◆ **Assignment**
Please report each line of the data below that contains "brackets".

********

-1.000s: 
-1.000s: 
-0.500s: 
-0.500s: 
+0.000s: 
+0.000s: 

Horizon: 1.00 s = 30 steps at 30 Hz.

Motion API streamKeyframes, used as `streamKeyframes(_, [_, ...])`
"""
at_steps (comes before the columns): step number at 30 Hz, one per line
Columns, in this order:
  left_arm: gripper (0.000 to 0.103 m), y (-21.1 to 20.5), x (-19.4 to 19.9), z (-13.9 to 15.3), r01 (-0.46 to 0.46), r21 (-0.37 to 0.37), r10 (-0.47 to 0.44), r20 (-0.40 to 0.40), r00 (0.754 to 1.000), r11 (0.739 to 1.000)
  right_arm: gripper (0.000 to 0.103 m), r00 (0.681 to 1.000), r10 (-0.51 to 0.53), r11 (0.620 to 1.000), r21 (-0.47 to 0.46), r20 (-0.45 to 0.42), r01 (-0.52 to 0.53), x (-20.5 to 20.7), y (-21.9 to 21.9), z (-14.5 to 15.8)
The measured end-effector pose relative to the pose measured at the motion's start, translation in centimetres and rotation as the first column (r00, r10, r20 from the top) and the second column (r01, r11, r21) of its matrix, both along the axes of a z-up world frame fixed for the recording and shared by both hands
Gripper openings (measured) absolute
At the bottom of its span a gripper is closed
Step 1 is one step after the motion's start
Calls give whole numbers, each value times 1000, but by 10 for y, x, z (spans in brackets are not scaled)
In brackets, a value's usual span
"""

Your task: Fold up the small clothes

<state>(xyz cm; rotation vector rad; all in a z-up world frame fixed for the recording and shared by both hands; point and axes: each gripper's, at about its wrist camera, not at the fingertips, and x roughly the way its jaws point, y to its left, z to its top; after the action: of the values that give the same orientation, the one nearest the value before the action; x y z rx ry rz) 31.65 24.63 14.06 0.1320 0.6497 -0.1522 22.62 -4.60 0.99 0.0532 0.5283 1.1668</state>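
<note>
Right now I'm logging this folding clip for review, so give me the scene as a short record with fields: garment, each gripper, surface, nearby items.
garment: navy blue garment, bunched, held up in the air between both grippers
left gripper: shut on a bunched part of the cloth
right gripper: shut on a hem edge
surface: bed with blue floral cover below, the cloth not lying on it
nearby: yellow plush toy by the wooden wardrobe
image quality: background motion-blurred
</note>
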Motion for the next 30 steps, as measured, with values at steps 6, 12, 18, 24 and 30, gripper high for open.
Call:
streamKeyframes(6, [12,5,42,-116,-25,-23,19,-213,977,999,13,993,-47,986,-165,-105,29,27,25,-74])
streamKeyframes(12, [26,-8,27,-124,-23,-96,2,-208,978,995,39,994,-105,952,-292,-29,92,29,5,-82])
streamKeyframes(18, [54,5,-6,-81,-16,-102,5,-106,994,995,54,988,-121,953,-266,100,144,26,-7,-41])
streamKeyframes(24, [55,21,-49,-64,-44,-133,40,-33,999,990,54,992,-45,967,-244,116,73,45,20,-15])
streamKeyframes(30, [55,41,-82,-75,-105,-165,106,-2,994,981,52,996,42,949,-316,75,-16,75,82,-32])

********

◆ **Expected answer**
Calls give whole numbers, each value times 1000, but by 10 for y, x, z (spans in brackets are not scaled)
In brackets, a value's usual span

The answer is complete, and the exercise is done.